• What the task asks
Reproduce, from the lines below, exactly the stretch that begins at the line containing "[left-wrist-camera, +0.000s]" and ends at the line containing "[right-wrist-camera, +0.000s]", both included.

*** Begin section ***

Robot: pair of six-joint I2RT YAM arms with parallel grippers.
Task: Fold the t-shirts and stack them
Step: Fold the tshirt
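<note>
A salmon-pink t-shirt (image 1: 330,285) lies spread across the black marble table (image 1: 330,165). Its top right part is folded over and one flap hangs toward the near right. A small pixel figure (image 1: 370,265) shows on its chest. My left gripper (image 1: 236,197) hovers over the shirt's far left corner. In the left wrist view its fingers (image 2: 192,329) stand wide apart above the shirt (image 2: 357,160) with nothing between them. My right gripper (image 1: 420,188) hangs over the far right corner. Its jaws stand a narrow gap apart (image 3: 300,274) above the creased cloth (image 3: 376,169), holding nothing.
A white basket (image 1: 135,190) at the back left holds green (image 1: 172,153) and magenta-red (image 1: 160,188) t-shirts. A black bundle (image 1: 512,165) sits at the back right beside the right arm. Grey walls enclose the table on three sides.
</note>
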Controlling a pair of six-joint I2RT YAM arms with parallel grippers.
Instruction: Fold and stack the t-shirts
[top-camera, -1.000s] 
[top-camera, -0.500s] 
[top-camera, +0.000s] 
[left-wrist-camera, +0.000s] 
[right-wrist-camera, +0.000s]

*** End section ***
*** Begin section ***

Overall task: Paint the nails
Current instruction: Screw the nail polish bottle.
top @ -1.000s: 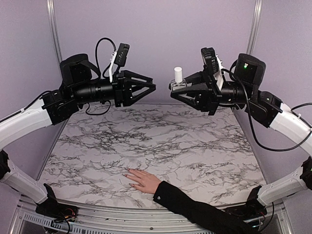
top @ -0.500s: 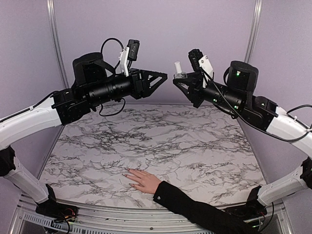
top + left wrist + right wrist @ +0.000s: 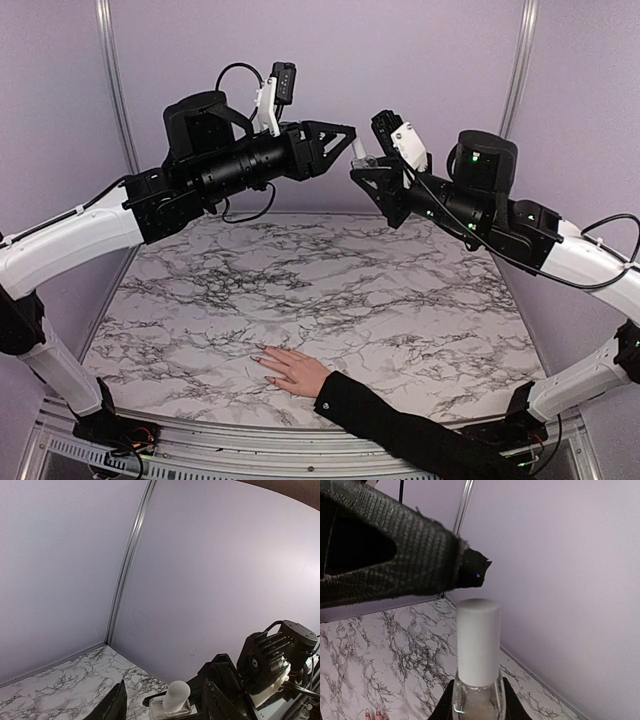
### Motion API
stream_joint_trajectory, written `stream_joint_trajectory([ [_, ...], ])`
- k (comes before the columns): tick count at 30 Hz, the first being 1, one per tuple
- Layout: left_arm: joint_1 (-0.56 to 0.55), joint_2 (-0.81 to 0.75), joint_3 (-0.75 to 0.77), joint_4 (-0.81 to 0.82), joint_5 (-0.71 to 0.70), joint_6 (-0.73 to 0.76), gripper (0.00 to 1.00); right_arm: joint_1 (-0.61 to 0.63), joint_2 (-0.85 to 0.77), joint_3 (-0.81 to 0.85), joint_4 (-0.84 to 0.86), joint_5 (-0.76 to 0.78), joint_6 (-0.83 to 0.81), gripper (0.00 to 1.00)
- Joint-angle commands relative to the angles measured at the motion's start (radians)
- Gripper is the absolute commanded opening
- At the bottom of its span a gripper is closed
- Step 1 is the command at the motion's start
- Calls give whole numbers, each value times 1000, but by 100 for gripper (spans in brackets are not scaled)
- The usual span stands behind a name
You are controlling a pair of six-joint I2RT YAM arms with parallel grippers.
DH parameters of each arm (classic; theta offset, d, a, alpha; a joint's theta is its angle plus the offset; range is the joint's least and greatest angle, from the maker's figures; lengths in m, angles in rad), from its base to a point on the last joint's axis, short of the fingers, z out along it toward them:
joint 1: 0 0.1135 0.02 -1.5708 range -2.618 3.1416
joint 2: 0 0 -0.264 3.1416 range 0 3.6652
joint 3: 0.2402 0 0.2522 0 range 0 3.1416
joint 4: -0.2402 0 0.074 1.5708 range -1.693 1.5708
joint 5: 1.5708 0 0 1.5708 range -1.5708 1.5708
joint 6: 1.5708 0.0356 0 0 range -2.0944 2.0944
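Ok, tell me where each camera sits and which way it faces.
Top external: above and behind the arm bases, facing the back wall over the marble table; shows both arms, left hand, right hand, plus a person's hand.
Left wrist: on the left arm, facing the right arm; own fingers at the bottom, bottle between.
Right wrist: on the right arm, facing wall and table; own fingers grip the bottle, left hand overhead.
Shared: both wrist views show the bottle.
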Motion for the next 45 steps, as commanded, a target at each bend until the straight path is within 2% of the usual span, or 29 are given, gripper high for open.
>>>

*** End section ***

• Output below
[left-wrist-camera, +0.000s] 
[right-wrist-camera, +0.000s]

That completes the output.